Nucleus surrounding the cerebral aqueduct

The periaqueductal gray (PAG), also known as the central gray, is a brain region that plays a critical role in autonomic function, motivated behavior and behavioural responses to threatening stimuli. PAG is also the primary control center for descending pain modulation. It has enkephalin-producing cells that suppress pain.

The periaqueductal gray is the gray matter located around the cerebral aqueduct within the tegmentum of the midbrain. It projects to the nucleus raphe magnus, and also contains descending autonomic tracts. The ascending pain and temperature fibers of the spinothalamic tract send information to the PAG via the spinomesencephalic pathway (so-named because the fibers originate in the spine and terminate in the PAG, in the mesencephalon or midbrain).

This region has been used as the target for brain-stimulating implants in patients with chronic pain.

==Role in analgesia==
Stimulation of the periaqueductal gray matter of the midbrain activates enkephalin-releasing neurons that project to the raphe nuclei in the brainstem. 5-HT (serotonin) released from the raphe nuclei descends to the dorsal horn of the spinal cord where it forms excitatory connections with the inhibitory interneurons located in Laminae II (aka the substantia gelatinosa). When activated, these interneurons release either enkephalin or dynorphin (endogenous opioid peptides), which bind to mu and kappa opioid receptors, respectively, on the axons of incoming C and A-delta fibers carrying pain signals from nociceptors activated in the periphery.
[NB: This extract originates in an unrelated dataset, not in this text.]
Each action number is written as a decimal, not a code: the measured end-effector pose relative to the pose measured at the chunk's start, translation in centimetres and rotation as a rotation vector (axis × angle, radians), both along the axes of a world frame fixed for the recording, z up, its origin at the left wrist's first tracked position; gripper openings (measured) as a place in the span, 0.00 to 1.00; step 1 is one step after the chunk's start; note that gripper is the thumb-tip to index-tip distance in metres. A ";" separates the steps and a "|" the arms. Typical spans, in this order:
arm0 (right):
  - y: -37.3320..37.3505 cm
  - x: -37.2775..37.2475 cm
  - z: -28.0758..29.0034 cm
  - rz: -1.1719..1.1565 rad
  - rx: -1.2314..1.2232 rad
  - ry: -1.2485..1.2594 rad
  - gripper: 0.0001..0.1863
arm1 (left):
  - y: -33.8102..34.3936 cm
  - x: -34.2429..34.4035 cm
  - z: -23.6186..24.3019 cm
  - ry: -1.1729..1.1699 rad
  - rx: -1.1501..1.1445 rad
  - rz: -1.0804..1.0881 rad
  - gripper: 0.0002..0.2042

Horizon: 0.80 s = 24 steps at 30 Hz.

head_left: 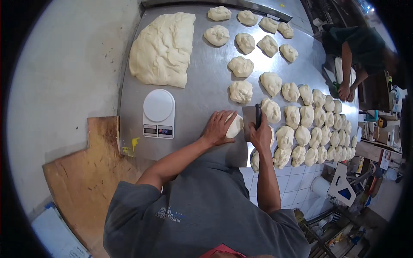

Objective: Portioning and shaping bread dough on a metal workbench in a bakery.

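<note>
My left hand (pixel 218 128) cups a small piece of dough (pixel 234 126) on the steel table, its fingers and thumb curled round the piece's left side. Just to the right, my right hand (pixel 260 136) grips the dark handle of a dough scraper (pixel 249 116). The flat metal blade stands between the two hands, close to the held piece. White kitchen scales (pixel 159 107) sit to the left of my left hand, with a bare round plate. Beyond them lies a large slab of dough (pixel 163 51).
Several dough lumps (pixel 285 136) sit in rows along the table (pixel 206 96) to the right, with more scattered at the far side. A co-worker (pixel 361 56) bends over the table's far right end. A wooden board (pixel 81 172) stands left below the table.
</note>
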State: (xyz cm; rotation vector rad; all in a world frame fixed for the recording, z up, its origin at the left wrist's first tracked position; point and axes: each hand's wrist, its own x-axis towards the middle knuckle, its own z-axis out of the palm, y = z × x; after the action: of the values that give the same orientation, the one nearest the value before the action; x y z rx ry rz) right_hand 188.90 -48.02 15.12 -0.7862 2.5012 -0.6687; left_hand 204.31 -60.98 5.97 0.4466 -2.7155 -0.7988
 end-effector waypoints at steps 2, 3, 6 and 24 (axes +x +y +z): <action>0.1 -0.1 -0.2 0.020 0.003 0.049 0.31 | 0.1 0.0 -0.5 0.013 -0.008 -0.003 0.52; 0.2 -0.2 -0.5 0.036 0.014 0.089 0.31 | 0.1 0.1 -0.7 0.017 -0.007 -0.009 0.51; 0.4 -0.2 -2.3 0.076 0.033 0.170 0.31 | 0.1 0.3 -1.4 0.026 -0.008 -0.013 0.50; -1.9 5.8 -4.5 -0.055 -0.502 -0.809 0.20 | -13.3 15.5 10.5 0.338 0.100 0.407 0.27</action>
State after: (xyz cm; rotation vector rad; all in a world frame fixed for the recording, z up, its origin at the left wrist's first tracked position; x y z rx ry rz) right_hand 194.68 -49.97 10.63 -0.4568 1.6357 -1.3455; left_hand 219.80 -74.29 16.50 0.7770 -2.1819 -0.8096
The activation of the mu-opioid receptor inhibits the release of substance P from these incoming first-order neurons and, in turn, inhibits the activation of the second-order neuron that is responsible for transmitting the pain signal up the spinothalamic tract to the ventral posterolateral nucleus (VPL) of the thalamus. The nociceptive signal is thus inhibited before reaching the cortical areas that interpret the signal as pain, such as the anterior cingulate. This is sometimes referred to as the gate control theory of pain and is supported by the fact that electrical stimulation of the PAG results in immediate and profound analgesia. The periaqueductal gray is also activated by viewing distressing images associated with pain.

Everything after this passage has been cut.